Remembered with Affection - Sancia Elizabeth Rosoman (HC 1959)

Obituary published in OGA Chain magazine 2020
Obituary published in OGA Chain magazine 2020

22 Sep 1941 - 12 Aug 2020

At the start of the war, Sancia’s mother, Elsie Le Lacheur, was evacuated from Guernsey together with other family members and they stayed for several years in Westmorland. It was there that Elsie married Richard Rosoman, who was based further north, in Fort William. Sancia was born in 1941 in the Lancaster Royal Infirmary and in 1945, at the end of the war, the three of them returned to Guernsey and to the house that Richard and Elsie had built before the war started.

Sancia spent her early school days at the Guernsey Ladies’ College and later attended St Swithun’s School in Winchester. She went on to train at the London College of Secretaries. 

In the mid-60s she spent almost a year in Canada, first in Ottawa and then in Vancouver.

One of Sancia’s favourite jobs was as secretary to the Director of the Royal Ballet School. One of her colleagues said, “We shared an office for several years and had a lot of fun there. It was so interesting, you never knew who was going to turn up. In the winter it was Rudi Nureyev dressed from top to toe in fur, including a Cossack hat! Sometimes it was Margot Fonteyn - once she asked me how to use the photocopier. We had Russian ballet companies visiting and wanting to use the practice studios and many well-known faces in the ballet world.”

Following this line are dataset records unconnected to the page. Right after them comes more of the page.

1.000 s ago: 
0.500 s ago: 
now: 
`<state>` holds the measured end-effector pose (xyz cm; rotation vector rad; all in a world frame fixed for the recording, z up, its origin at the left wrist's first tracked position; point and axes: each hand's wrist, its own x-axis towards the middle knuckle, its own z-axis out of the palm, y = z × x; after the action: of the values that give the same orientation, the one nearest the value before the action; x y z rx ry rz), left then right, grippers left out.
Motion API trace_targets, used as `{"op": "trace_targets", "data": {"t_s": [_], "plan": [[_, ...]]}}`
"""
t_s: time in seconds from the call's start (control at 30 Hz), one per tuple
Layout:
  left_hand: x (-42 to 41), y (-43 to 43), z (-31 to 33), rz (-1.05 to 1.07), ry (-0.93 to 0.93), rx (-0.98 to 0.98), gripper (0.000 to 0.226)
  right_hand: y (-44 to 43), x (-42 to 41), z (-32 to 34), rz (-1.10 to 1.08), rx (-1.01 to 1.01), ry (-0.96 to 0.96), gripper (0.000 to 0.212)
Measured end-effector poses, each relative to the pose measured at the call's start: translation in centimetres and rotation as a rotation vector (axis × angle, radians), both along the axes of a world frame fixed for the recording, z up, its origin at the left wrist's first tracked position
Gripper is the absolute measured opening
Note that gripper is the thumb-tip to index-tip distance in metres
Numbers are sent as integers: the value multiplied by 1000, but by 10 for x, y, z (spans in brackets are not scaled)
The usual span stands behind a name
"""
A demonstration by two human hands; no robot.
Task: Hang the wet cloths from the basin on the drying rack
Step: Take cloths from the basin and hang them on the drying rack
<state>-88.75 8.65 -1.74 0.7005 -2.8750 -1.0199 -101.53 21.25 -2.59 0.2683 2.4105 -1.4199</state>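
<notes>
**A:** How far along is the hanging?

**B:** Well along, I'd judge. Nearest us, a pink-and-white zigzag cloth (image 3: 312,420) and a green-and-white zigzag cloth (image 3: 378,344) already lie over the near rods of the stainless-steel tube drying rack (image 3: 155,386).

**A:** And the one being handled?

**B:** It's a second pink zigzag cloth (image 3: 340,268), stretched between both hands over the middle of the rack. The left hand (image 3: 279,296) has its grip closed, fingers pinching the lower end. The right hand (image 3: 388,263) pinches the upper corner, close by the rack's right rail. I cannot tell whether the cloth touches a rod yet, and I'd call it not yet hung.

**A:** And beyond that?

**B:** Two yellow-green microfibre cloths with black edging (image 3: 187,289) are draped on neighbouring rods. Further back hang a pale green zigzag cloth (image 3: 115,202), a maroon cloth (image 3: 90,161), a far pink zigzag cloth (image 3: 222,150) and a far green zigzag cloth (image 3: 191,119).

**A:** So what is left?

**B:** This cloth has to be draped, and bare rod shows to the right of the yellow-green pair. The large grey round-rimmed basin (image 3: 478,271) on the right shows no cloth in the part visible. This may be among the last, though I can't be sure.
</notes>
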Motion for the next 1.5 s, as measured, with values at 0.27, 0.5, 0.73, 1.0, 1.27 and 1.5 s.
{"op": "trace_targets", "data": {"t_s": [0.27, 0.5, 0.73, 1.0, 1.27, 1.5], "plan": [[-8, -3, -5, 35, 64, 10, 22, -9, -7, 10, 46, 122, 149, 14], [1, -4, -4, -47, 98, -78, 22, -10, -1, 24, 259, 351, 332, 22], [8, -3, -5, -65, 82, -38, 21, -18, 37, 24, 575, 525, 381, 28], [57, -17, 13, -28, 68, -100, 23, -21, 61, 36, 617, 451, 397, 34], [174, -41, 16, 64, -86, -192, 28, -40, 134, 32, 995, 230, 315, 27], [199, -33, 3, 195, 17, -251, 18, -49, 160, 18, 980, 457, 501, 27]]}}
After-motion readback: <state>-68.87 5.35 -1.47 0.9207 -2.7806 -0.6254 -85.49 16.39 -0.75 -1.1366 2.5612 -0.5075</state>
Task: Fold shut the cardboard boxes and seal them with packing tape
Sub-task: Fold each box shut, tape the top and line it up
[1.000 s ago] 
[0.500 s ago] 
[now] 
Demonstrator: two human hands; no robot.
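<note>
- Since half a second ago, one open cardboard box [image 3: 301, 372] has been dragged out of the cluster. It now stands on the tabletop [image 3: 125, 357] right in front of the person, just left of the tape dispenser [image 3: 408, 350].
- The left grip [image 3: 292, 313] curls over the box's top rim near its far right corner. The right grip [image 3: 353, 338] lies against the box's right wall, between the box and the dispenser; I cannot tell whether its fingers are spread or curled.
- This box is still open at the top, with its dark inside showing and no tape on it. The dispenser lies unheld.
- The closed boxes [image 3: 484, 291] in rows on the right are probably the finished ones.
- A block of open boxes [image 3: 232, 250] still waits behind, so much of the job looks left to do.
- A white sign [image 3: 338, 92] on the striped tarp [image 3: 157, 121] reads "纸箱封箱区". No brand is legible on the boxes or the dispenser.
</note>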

It is probably no coincidence that Sancia’s love of music and ballet was influenced by the fact that her four times great grandfather was Thomas Rosoman who, in the mid-1700s, managed the theatre that had been built much earlier by one Richard Sadler, who had founded a spa called Sadler’s Wells and built a theatre alongside. Thomas rebuilt the theatre and concentrated mainly on opera. Ballet productions were introduced later. Over subsequent years both opera and ballet were shuttled between Sadler’s Wells in Rosebery Avenue and the Old Vic in Covent Garden before finding a more permanent base in the Royal Opera House. For many years Sancia enjoyed performances of the Royal Ballet in Covent Garden in the company of family and friends.

She had a wide range of interests ranging from music and ballet, travelling, photography, art and dining out with friends. Many of her friends enjoyed meals and a glass or two of wine in Sancia’s company. In a break from secretarial work, she spent several months as a waitress at the prestigious Cordon Bleu Restaurant in Marylebone. She was a staunch supporter of the Guernsey Society’s London branch and used to look forward to their meetings, which were often based around a meal in one of the pubs in London.

When, a few years ago, she became ill, Sancia refused to let this prevent her from meeting friends, visiting art galleries, enjoying music and the ballet, and even taking part in guided walks around London. Latterly she still met friends more locally and greatly enjoyed the Friday lunchtime concerts at St Barnabas Church in Ealing and the Sunday afternoon concerts at St Mary’s, Perivale.